Sure. I see it all the time. Divers (with c-cards) and students on their check out dives who are over weighted, who have no concept of buoyancy control, who bounce off the bottom, who flail their arms, who bicycle kick, who panic if they get water in their mask....the examples are almost endless. These folks are not ready to leave the pool. Their incompetence is usually the result of instructors following poor standards. Dive skills are not hard to master, but most folks require much better instruction than they receive.
We had a guy in our class that, IMNSHO, should not have been passed. He barely managed the pool swim.
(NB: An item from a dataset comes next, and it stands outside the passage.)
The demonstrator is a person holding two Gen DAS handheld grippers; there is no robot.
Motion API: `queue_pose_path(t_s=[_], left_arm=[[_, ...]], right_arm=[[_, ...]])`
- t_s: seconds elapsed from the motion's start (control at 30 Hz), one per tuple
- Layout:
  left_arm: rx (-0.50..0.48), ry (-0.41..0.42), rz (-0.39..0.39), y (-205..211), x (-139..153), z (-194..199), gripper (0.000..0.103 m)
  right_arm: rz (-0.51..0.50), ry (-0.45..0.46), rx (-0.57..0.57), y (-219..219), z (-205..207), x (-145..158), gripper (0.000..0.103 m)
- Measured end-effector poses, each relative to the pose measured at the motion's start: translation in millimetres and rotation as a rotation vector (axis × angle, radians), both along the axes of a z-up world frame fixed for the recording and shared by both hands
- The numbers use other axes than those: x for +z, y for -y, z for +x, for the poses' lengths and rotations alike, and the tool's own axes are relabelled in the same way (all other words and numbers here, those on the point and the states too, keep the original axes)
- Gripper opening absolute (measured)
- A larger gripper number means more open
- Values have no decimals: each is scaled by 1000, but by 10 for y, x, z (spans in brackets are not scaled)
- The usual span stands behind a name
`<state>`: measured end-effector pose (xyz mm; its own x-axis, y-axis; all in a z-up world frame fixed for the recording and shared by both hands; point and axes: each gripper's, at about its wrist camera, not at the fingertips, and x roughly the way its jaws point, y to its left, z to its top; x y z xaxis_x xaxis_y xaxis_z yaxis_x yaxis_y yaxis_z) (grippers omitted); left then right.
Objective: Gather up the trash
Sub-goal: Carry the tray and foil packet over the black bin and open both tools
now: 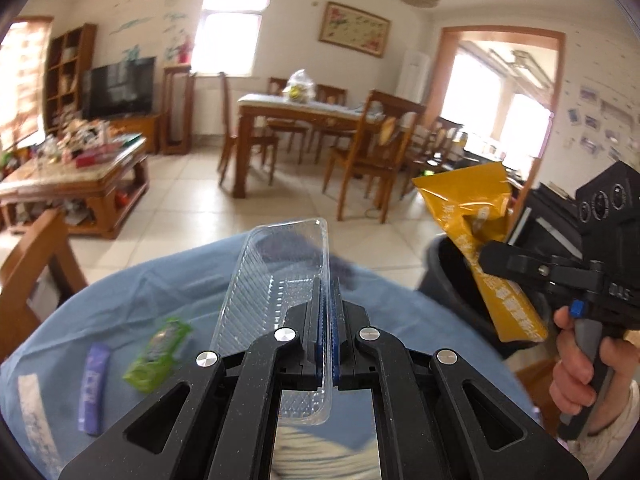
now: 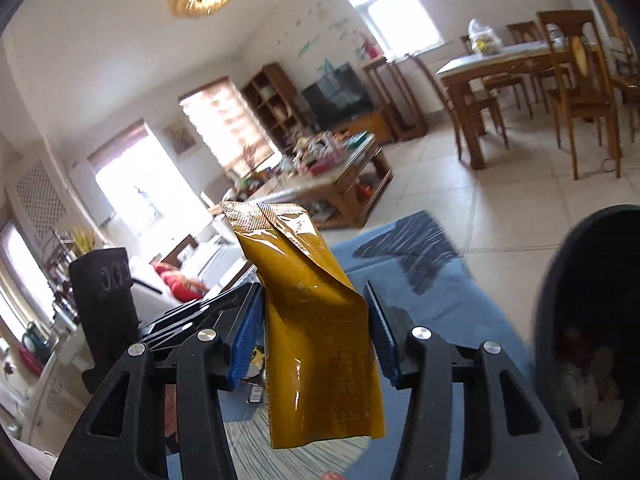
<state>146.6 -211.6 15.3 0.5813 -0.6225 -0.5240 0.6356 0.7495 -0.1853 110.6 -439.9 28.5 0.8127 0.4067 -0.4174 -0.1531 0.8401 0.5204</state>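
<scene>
Up front, the left gripper (image 1: 329, 300) has its blue-padded fingers pressed nearly together on the thin wall of a clear plastic tray (image 1: 276, 280), which it holds lifted above the blue cloth-covered counter (image 1: 160, 292). On that cloth, to the left of the tray, lie a green wrapper (image 1: 158, 354) and, just beside it, a purple wrapper (image 1: 93, 388). At right, the right gripper (image 2: 316, 336) carries a golden-yellow foil pouch (image 2: 316, 328); its fingers stand a moderate way apart, and the pouch sits between the pads, touching both. In the left wrist view this pouch (image 1: 480, 236) hangs at the mouth of a dark trash bin (image 1: 444, 280) beside the counter. The right wrist view shows the bin (image 2: 560, 300) at right with trash inside.
</scene>
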Motion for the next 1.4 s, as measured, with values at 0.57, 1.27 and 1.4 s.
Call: queue_pose_path(t_s=[0.57, 1.27, 1.4], left_arm=[[-273, 60, 7, 1878, 150, -755, 3], [-294, -94, 33, 3083, -463, -305, 3], [-290, -104, 42, 3103, -498, -262, 4]], right_arm=[[24, 22, -537, 1772, -772, -103, 52], [93, -32, -578, 2142, -1018, -483, 52], [84, -33, -571, 2102, -990, -498, 53]])
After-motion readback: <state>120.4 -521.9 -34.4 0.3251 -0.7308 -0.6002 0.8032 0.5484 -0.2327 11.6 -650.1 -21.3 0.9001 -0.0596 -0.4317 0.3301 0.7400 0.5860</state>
I think he did okay on the classroom tests, but in the pool portion, it seemed he wasn't paying attention most of the time. On numerous exercises, the instructor had to explain to him again what was required, and even then, several times he acted clueless in the water.
They rotated us around so we'd get experience with different dive buddies, and both my wife and I came to the same conclusion about this guy: We NEVER, EVER, wanted to be a dive buddy with him on a real dive. My wife was partnered with him for the shared-air exercise, and she had to pretty much do everything on both sides of the exercise. He darn near hung there like a bump on a log, didn't do his part of the communication, and had to be pulled through everything. The only reason my wife did as much as she did was concern that she'd fail the exercise if she didn't drag him through.
If he was barely managing to get through controlled exercises in the pool, I don't want to think about what he would do faced with a real open-water mishap. If he wasn't paying attention to the instructor during the pool portions of the course, how could we expect him to pay attention to pre-dive briefings from the Dive Master?
I don't know that we need "Drill Sergeant" mentality in the instructors, but I do think instructors need to move a little more away from the "nice guy, encourager" attitude and remember that a person should NOT be passed if they're not truly ready.
I never heard how he did on the OW exercises, but it would not surprise me to learn he eventually got his Cert card. Were I on a dive boat, and he my only choice for dive buddy, I'd scrub the dive. I'm still a novice myself, and I'm not qualified yet to step in for an instructor with someone who didn't pay attention in class - particularly if my life is going to depend on it.